SONS d’HIVER à VINCENNES : CRAIG TABORN et AMINA CLAUDINE MYERS

Soirée vincennoise, dans le très bel Auditorium Jean-Pierre Miquel parfaitement adapté à ces deux solos, infiniment contrastés : le très prospectif Craig Taborn, qui repousse chaque fois un peu plus loin les limites de l’exercice ; et la surprenante Amina Claudine Myers, qui mêle avec ferveur tradition et liberté d’improvisation.

Vincennes Audito JP MiquelCRAIG TABORN (piano)

Vincennes, Auditorium Jean-Pierre Miquel, 26 janvier 2017, 20h30

Craig TabornCraig Taborn, je l’avais déjà écouté sur scène, au sein de plusieurs groupes, mais jamais en solo, et ce concert aura été pour moi un choc autant qu’une révélation. Cela commence par des notes éparses, étouffées, aux résonances parfois avortées par un usage plus que savant des pédales, et un contrôle stupéfiant du toucher. La dynamique s’élargit, on s’aventure dans un contrepoint (qui rappelle Bach….), contrepoint minutieusement décomposé, altéré, jusqu’à un crescendo virtuose, presque emphatique, qui se résoudra par un retour délibéré au fragmentaire. Courte mise en suspens ; le public retient ses applaudissements car il sent que l’on s’embarque à nouveau, cette fois vers la cursivité assumée du jazz. Ce sont ainsi trois séquences distinctes qui vont s’enchaîner, la troisième laissant entendre, de façon subliminale (phantasme de l’auditeur peut-être ?) un survol de la grille de I Got Rhythm, version ébouriffante avec accords totalement hétérodoxes. Les spectateurs se libèrent par une salve de bravos. La quatrième séquence fait entendre des sons de l’au-delà. Le pianiste sépare les notes, comme autant de cloches aux timbres irisés. Sa science dans l’usage des pédales et la précision de ses attaques, conjuguées à l’excellence du piano et de son harmonisation, lui permet d’engendrer des harmoniques inouïes (et je pèse comme il se doit le sens de ce dernier adjectif!). Le tout débouche sur un ostinato infernal de la main gauche, qui n’entrave nullement l’absolue liberté de la main droite : c’est presque diabolique. Ovation méritée, et retour en rappel pour une variation autour d’un horizon du blues, observé depuis les lointains : mémorable !

AC Myers et A PierrepontAmina Claudine Myers avec Alexandre Pierrepont, lors d’une des rencontres « Tambours Conférences » , la veille du concert, à l’antenne parisienne de Columbia University

AMINA CLAUDINE MYERS (piano, voix, orgue)

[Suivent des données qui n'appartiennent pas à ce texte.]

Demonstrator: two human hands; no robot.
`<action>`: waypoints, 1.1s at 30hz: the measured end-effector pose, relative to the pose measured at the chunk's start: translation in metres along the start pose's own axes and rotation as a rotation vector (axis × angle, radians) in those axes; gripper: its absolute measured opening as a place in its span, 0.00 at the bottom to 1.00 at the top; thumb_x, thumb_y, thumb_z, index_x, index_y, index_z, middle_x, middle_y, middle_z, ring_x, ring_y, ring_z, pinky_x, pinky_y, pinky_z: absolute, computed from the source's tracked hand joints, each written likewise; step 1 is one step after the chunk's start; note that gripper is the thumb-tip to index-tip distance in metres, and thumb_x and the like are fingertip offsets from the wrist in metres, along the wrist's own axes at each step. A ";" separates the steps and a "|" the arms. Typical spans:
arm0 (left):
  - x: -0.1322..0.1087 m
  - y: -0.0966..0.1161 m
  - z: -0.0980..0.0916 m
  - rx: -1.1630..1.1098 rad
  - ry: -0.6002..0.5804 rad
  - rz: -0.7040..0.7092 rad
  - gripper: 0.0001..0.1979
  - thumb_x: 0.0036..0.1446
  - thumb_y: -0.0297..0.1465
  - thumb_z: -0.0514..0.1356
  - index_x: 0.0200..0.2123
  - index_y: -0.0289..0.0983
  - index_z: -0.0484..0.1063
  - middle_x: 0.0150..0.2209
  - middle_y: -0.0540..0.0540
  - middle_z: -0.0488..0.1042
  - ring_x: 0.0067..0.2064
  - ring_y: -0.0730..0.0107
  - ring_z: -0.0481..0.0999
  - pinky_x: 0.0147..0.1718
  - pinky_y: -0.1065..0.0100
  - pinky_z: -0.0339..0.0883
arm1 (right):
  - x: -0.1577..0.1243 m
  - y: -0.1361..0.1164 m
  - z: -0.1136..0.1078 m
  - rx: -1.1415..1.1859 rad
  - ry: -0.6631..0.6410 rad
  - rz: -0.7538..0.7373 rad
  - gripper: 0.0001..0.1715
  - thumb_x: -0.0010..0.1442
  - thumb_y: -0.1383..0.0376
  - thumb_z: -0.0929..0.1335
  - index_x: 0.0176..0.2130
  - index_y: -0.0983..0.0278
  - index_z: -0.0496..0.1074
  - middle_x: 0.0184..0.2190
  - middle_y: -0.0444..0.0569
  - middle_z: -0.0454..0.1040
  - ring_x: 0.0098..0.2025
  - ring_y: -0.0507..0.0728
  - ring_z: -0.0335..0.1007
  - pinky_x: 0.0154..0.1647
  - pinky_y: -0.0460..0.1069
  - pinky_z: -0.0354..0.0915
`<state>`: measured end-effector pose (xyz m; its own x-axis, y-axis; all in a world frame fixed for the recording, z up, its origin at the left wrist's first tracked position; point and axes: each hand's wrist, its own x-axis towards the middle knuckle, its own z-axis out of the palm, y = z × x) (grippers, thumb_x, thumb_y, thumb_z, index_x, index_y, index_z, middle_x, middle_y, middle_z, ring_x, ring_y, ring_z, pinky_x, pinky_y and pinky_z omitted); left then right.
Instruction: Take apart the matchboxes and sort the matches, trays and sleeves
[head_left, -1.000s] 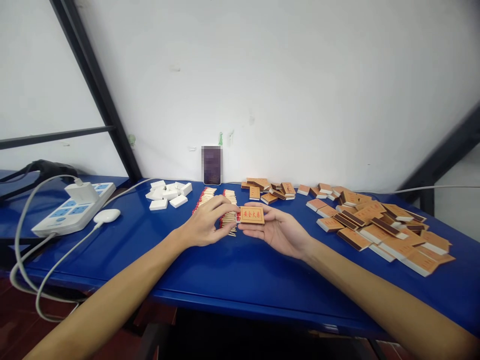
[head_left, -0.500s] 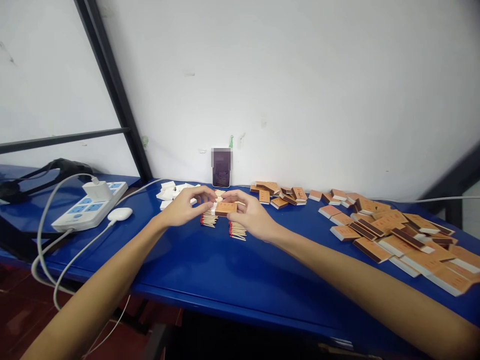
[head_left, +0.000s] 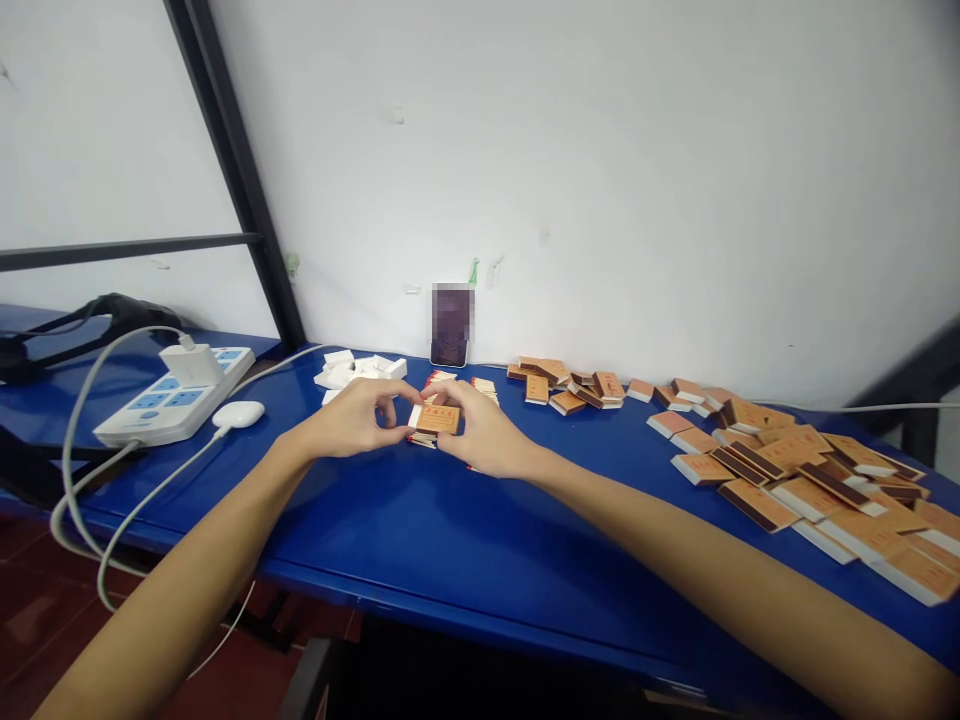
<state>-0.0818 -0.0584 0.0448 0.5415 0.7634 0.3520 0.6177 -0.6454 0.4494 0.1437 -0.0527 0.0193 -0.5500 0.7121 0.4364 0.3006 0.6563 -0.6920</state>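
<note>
A matchbox [head_left: 439, 420] with an orange-brown sleeve is held between my two hands above the blue table. Its white inner tray [head_left: 414, 416] shows at the left end. My left hand [head_left: 356, 418] has thumb and fingers closed on that end. Thumb and forefinger of my right hand [head_left: 487, 435] clasp the sleeve from the right. Red-tipped matches [head_left: 440, 377] lie behind and under the box, partly covered by it. Another row of matches [head_left: 485, 387] is partly hidden by my right hand.
White trays [head_left: 360, 370] are heaped behind my left hand. A phone [head_left: 450, 325] leans on the wall. Matchboxes form a small group [head_left: 566, 382] at the back and a large pile [head_left: 810, 460] at right. A power strip [head_left: 176, 400] with cables and a white puck [head_left: 238, 413] sit left.
The matchbox has shifted slightly left and turned, with its white end now squarely between my left fingertips. My right hand now covers more of the right-hand matches. The camera view has moved slightly.
</note>
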 end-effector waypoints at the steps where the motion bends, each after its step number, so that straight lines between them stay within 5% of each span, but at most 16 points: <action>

Vincennes, Auditorium Jean-Pierre Miquel, 26 janvier 2017, 22h

La veille du concert, dans une salle de Columbia Unversity, Rue de Chevreuse à Paris, Amina Claudine Myers avait longuement raconté, et commenté, son parcours : piano classique, Gospel et orgue à l’église, Rhyhtm’n’Bues et Jazz dans les clubs, à Chicago, New York et ailleurs ; et bien sûr sa participation active à l’A.A.C.M., creuset de toutes les aventures créatives qui n’oublient par leurs sources. Son concert sera à l’image de ce parcours personnel où la force de la tradition s’exprime, puissamment, dans les écarts et les libertés où s’épanouissent le jazz et son entour. Au piano, elle commence par dérouler, avec une douceur obstinée, l’une de ces cadences plagales que le Gospel affectionne. La tension monte, la palette s’élargit, et l’on atteint une sorte de vertige cyclique proche des tourneries d’Abdullah Ibrahim, quand on l’appelait encore Dollar Brand. Ensuite sa voix entre dans la danse, pour un pur Gospel, Down Me Lord (qu’elle a d’ailleurs enregistré sous son propre label). Après un épisode a cappella elle fait entendre au piano des harmonies étranges, et revient ensuite vers Still Away, qu’elle accompagne de façon très libre. Elle circulera ainsi entre les formes originelles du Gospel et des échappées pianistiques vers d’autres univers (par exemple une variation libre autour des gammes par tons). Le Gospel conserve la part belle pour quelques interprétations (dont Sometimes I Feel Like a Motherless Child ), Puis Amina se dirige vers l’orgue Hammond. Elle utilise le pédalier, fait donner tous les jeux, taquine toutes les tirettes et expose en longs accords Angel Eyes, avant de basculer sur les harmonies de ce standard dans une impro des plus swinguantes. Puis elle joue et chante Hard Times Blues, qu’elle avait chanté voici quelques années avec Archie Shepp. Public conquis, et rappel en forme de remerciement, pour conclure cette belle soirée où se lisait le jazz, dans son présent riche de passé, et dans son devenir.